Amy Edmondson racconta di come sia arrivata lei stessa – quasi incidentalmente – alla stessa conclusione. Aveva preso parte ad uno studio riguardante alcuni ospedali, il cui obiettivo era quello di dimostrare che le equipe migliori erano quelle dove si commetteva il minor numero di errori legati alla somministrazione di farmaci. Raccolti i dati rispetto all’efficacia dei team e il relativo numero totale di errori commessi, e condotte le dovute analisi, il risultato fu alquanto sorprendente. Mostrò infatti l’esatto opposto. I team migliori erano quelli che apparentemente commettevano più errori. Data la singolarità del risultato ottenuto, iniziò ad interrogarsi sul perché. Dopo varie ipotesi e ulteriori indagini, arrivò alla conclusione che in realtà, i team migliori non commettevano un maggior numero di errori, semplicemente erano più propensi a parlarne.

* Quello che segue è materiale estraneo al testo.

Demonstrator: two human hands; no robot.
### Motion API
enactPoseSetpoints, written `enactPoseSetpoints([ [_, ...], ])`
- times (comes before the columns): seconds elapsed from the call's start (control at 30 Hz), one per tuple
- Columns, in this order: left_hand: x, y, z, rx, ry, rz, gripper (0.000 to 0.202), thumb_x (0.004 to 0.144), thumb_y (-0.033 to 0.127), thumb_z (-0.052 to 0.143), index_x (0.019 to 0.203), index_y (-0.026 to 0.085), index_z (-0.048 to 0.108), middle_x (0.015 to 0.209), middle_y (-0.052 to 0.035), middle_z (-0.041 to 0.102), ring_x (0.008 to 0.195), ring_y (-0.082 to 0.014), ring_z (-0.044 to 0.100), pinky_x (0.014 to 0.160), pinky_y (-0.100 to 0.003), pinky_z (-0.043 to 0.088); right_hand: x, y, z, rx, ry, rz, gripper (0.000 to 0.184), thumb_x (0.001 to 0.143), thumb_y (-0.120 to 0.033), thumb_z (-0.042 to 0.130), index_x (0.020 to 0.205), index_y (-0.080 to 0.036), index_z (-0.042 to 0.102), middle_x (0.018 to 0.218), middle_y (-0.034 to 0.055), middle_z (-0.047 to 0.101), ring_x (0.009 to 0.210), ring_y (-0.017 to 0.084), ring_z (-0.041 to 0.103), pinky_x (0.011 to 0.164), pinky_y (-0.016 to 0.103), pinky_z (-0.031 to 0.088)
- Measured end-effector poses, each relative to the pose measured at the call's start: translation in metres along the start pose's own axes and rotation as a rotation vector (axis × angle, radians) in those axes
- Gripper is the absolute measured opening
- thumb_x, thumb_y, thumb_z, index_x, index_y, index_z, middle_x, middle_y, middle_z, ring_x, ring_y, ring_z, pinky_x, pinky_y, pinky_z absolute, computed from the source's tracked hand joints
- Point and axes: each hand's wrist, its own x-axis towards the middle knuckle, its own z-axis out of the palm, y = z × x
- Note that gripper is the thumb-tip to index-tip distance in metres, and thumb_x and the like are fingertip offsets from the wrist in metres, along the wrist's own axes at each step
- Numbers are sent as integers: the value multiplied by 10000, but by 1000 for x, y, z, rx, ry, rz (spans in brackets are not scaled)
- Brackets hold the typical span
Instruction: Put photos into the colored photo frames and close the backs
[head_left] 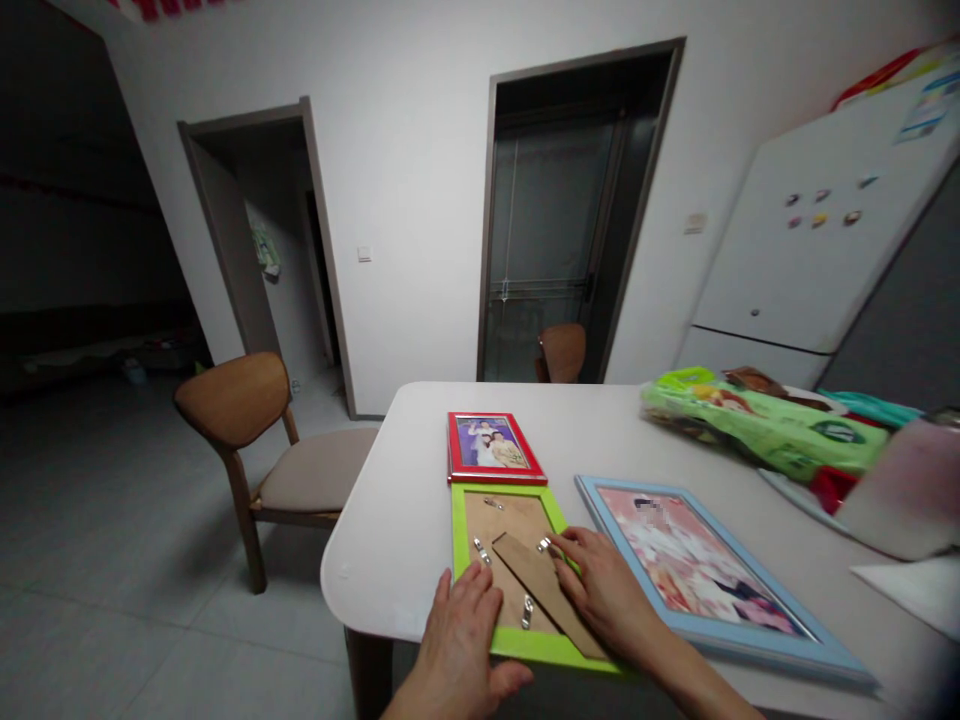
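A lime-green photo frame [551, 648] lies face down at the table's near edge. Its brown backing board [517, 515] shows several small metal clips and a fold-out stand [536, 585] lying against it. My left hand [465, 635] rests on the frame's lower left side, fingers stretched out. With its index fingertip, my right hand [607, 590] touches the metal clip [544, 545] on the right side; its other fingers lie loosely bent over the board and stand. Beyond the green frame, a red photo frame [497, 478] lies picture up. Right of my right hand is a larger light-blue photo frame [780, 655], also picture up.
The white table [390, 560] has rounded corners. On its right lie a green plastic package [780, 425] and a pinkish container [904, 490]. A wooden chair [232, 400] stands at the left, another chair [562, 352] behind the table. A white fridge [810, 250] stands back right.
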Motion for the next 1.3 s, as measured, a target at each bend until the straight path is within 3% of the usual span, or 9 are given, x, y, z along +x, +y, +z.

La sicurezza psicologica è un elemento fondamentale per promuovere il benessere e l’innovazione a livello di team, specie in contesti turbolenti e dinamici come quelli in cui tutti ci siamo trovati a vivere nell’ultimo anno. In passato, il più grosso ostacolo a un’onesta manifestazione dei propri bisogni, idee e mancanze è sempre stato a livello di leadership. Spesso, purtroppo, è prevalso in molti contesti uno stile auto-referenziale, fondato sul comando e controllo. Alla luce di quanto si è visto accadere durante la pandemia, alle conseguenze negative, se non drammatiche, che hanno avuto stili di leadership tossici, gli esperti si interrogano:
sarà questa l’occasione per mettere fine al cosiddetto macho leader, per lasciare spazio ad uno stile più empatico, compassionevole e trasparente, capace di promuovere la sicurezza psicologica?